◆ EXERCISE OBJECTIVE ◆
Within the records that follow, determine how many lines include the word "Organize". State the number and nothing further.

◆ MATERIAL SUPPLIED ◆

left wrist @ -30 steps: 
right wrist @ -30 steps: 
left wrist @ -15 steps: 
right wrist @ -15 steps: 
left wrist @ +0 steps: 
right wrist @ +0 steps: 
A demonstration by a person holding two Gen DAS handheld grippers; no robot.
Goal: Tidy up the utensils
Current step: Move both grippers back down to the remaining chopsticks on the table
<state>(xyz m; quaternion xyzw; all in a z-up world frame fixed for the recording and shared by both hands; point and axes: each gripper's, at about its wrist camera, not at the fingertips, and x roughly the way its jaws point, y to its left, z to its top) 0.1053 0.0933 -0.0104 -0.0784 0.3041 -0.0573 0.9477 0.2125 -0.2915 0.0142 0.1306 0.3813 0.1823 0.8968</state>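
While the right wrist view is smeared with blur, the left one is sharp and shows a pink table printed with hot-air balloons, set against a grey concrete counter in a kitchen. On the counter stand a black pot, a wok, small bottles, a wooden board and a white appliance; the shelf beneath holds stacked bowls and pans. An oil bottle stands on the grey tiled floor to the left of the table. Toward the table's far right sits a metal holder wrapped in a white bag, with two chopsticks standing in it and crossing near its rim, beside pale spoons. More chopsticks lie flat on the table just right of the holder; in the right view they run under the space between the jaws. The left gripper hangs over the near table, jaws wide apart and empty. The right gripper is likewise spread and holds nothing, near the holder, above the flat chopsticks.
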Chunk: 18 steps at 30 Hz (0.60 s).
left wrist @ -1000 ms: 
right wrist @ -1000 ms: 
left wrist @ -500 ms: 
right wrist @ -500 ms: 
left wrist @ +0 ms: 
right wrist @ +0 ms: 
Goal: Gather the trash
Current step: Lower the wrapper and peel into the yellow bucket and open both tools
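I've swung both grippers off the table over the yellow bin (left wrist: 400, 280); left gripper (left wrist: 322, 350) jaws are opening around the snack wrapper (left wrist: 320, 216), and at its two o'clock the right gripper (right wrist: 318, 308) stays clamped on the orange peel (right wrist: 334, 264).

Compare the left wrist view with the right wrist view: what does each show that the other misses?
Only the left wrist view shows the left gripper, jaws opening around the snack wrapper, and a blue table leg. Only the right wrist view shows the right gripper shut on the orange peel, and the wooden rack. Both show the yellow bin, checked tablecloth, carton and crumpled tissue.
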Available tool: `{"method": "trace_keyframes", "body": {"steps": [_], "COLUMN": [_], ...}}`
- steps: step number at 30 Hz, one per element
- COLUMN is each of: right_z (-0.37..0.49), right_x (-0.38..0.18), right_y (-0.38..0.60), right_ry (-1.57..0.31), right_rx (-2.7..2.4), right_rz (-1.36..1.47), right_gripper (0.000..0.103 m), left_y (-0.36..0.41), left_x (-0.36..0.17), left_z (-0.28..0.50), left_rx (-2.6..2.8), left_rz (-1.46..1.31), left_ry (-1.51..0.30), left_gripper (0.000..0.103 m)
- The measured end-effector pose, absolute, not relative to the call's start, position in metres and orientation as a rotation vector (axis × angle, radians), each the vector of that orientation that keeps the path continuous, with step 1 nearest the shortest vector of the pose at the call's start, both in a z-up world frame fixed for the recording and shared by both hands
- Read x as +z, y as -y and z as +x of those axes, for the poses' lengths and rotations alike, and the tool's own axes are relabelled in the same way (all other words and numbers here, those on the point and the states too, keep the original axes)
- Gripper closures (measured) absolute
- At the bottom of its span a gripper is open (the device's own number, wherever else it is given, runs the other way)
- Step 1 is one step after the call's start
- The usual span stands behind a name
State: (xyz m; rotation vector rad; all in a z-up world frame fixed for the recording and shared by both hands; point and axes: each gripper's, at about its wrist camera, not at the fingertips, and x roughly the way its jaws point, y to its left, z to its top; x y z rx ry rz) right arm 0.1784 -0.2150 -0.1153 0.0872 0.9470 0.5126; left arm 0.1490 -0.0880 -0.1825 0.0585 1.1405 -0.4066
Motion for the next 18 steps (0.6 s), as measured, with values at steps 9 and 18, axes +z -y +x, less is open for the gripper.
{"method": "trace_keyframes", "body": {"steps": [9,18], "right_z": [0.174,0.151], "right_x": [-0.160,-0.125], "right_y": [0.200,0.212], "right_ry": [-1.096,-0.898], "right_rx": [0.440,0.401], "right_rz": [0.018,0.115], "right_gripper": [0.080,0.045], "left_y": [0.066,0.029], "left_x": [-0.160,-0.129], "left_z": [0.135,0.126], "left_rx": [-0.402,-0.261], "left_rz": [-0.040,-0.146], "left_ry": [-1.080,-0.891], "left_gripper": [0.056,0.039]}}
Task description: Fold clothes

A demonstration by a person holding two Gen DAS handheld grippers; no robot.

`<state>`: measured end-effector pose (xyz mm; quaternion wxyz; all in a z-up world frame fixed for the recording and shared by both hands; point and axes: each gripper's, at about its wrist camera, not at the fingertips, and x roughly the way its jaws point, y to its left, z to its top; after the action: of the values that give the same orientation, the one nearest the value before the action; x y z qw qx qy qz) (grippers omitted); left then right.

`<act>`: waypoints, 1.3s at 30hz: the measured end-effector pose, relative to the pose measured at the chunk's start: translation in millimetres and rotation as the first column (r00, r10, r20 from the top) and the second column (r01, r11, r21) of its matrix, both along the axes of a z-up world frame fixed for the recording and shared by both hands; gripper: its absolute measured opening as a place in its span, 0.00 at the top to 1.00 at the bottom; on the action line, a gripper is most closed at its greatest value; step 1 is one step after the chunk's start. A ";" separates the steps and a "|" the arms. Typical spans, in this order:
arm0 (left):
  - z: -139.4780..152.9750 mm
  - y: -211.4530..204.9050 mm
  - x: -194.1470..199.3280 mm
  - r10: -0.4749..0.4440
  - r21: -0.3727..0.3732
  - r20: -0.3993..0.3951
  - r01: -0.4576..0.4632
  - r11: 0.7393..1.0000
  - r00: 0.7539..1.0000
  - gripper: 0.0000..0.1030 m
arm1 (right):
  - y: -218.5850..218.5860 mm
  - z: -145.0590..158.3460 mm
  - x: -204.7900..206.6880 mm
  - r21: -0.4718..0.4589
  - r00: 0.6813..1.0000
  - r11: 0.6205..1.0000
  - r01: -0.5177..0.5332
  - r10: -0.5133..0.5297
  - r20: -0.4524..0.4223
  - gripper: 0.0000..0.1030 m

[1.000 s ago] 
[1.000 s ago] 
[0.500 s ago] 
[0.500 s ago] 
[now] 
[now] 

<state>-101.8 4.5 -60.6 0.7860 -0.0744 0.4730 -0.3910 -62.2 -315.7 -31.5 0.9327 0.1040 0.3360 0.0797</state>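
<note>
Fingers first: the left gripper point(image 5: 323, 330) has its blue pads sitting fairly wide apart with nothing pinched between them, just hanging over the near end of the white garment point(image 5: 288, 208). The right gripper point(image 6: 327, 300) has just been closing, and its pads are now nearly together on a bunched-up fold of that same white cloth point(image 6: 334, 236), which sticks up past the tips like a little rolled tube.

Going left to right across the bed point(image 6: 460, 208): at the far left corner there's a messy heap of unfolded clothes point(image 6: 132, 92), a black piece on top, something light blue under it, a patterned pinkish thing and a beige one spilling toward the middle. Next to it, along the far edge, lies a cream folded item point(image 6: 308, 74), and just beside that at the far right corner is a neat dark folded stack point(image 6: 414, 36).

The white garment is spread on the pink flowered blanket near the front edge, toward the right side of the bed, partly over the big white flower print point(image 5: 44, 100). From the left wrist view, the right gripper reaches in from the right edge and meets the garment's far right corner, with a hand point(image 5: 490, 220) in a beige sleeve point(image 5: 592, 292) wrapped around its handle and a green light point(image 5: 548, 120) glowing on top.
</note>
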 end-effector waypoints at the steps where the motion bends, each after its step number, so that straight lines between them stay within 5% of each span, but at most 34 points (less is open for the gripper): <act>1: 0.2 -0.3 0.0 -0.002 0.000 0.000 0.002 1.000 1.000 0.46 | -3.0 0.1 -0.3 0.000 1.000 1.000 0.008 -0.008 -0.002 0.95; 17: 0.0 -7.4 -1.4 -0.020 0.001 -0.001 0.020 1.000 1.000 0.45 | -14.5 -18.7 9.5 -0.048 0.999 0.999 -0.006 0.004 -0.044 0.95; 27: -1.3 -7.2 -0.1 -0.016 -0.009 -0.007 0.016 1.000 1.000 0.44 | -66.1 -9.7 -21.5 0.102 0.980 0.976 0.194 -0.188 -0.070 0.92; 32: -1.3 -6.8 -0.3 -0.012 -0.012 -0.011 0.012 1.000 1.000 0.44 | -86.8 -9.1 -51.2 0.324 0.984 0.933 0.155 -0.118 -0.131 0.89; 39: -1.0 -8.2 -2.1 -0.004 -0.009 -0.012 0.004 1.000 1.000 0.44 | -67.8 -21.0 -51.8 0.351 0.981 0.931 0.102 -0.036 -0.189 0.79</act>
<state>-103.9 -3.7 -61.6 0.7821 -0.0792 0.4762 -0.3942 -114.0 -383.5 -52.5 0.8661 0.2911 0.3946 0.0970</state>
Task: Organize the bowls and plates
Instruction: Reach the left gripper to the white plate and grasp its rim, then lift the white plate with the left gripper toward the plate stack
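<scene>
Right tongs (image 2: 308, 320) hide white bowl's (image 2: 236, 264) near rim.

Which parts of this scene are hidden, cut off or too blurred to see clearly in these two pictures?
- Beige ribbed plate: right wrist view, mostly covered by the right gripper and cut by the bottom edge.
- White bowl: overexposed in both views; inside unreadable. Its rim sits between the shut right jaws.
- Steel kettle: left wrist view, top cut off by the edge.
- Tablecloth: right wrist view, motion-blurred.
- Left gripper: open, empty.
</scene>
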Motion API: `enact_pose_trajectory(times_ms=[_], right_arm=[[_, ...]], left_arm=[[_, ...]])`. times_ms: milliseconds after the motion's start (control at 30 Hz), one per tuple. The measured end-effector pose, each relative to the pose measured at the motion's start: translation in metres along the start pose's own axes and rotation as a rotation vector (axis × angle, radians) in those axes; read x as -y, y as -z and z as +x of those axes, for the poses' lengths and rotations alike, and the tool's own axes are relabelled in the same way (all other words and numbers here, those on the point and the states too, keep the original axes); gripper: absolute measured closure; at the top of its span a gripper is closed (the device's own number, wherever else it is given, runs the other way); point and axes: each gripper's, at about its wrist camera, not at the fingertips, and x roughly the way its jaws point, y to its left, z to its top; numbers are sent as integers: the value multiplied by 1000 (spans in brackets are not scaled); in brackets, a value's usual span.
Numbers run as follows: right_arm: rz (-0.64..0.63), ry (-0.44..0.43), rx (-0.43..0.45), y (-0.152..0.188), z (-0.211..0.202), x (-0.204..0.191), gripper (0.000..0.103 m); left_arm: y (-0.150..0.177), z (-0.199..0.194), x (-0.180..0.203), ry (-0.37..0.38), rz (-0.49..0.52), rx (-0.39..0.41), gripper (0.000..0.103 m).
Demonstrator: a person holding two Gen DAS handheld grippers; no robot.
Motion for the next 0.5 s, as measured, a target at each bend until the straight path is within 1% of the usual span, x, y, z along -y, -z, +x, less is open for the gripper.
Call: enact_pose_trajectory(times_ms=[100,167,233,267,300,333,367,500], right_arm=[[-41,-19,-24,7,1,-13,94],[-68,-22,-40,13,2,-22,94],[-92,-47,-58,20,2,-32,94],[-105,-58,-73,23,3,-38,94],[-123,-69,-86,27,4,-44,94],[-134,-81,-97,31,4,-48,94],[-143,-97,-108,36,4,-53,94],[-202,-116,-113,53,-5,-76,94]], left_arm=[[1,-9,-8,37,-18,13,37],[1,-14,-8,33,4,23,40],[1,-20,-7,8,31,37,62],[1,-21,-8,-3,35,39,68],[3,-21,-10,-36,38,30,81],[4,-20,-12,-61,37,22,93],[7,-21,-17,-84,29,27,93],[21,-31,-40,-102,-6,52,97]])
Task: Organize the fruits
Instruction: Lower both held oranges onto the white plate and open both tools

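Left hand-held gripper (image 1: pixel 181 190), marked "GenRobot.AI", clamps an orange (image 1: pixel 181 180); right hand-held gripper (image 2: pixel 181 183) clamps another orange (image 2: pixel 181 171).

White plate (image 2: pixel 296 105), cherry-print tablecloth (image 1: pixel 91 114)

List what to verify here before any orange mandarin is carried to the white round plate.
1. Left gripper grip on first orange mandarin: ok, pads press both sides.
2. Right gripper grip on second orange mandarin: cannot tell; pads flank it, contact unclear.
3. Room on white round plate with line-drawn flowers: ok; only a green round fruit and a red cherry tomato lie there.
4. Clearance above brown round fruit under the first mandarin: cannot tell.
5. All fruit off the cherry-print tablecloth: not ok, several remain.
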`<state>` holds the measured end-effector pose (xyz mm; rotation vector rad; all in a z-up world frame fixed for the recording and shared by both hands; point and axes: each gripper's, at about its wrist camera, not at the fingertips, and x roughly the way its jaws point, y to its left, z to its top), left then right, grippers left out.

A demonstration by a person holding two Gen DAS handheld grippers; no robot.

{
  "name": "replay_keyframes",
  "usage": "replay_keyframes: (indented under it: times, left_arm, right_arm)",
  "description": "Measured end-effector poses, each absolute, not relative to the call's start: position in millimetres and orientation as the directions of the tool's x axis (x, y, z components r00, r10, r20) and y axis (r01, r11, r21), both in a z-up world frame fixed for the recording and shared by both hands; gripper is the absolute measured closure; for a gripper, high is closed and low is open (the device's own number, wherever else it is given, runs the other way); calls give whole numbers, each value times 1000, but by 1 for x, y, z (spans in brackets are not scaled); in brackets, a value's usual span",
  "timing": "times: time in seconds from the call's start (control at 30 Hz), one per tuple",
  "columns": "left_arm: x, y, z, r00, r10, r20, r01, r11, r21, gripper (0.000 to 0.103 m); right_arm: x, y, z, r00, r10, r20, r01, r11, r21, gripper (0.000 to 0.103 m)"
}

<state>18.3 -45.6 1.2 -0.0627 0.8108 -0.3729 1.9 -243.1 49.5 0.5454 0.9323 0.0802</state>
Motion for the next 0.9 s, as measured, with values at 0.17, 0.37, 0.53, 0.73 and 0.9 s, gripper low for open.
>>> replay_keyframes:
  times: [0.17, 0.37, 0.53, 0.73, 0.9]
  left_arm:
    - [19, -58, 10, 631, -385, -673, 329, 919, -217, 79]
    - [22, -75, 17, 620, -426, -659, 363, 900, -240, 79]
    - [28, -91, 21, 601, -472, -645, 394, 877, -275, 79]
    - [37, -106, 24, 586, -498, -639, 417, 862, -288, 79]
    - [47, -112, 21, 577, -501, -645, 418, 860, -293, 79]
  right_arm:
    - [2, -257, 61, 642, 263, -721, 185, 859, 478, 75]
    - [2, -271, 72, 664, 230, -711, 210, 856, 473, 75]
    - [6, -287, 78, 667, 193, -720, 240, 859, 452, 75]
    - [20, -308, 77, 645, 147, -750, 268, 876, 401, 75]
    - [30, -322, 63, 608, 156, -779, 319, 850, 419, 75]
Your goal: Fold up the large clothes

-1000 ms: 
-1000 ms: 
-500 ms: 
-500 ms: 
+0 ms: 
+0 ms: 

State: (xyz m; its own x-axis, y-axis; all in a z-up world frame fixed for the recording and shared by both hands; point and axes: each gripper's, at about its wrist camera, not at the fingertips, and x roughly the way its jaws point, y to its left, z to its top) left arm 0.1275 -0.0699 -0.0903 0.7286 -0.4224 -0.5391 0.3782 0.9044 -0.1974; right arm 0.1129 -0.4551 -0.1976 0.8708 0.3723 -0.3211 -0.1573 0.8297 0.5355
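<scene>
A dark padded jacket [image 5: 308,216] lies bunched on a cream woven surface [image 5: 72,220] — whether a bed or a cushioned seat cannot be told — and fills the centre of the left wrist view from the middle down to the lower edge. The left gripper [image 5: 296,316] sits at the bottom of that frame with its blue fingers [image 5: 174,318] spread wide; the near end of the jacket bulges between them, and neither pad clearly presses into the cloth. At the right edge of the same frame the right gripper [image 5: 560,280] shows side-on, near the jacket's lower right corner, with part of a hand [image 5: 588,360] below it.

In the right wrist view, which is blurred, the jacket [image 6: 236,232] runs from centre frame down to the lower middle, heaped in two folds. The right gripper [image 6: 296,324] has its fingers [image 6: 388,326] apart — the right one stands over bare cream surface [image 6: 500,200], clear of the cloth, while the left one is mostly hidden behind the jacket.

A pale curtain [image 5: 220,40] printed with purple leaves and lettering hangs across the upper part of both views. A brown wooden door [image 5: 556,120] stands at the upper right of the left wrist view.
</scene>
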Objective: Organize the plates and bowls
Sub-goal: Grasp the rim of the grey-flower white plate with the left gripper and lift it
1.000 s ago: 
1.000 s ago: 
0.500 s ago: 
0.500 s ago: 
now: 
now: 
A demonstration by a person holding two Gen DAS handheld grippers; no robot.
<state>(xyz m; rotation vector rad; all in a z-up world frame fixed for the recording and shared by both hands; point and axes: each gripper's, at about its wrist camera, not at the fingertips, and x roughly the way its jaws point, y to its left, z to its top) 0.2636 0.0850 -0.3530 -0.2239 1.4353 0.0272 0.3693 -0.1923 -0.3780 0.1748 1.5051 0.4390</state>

◆ OUTPUT ◆
3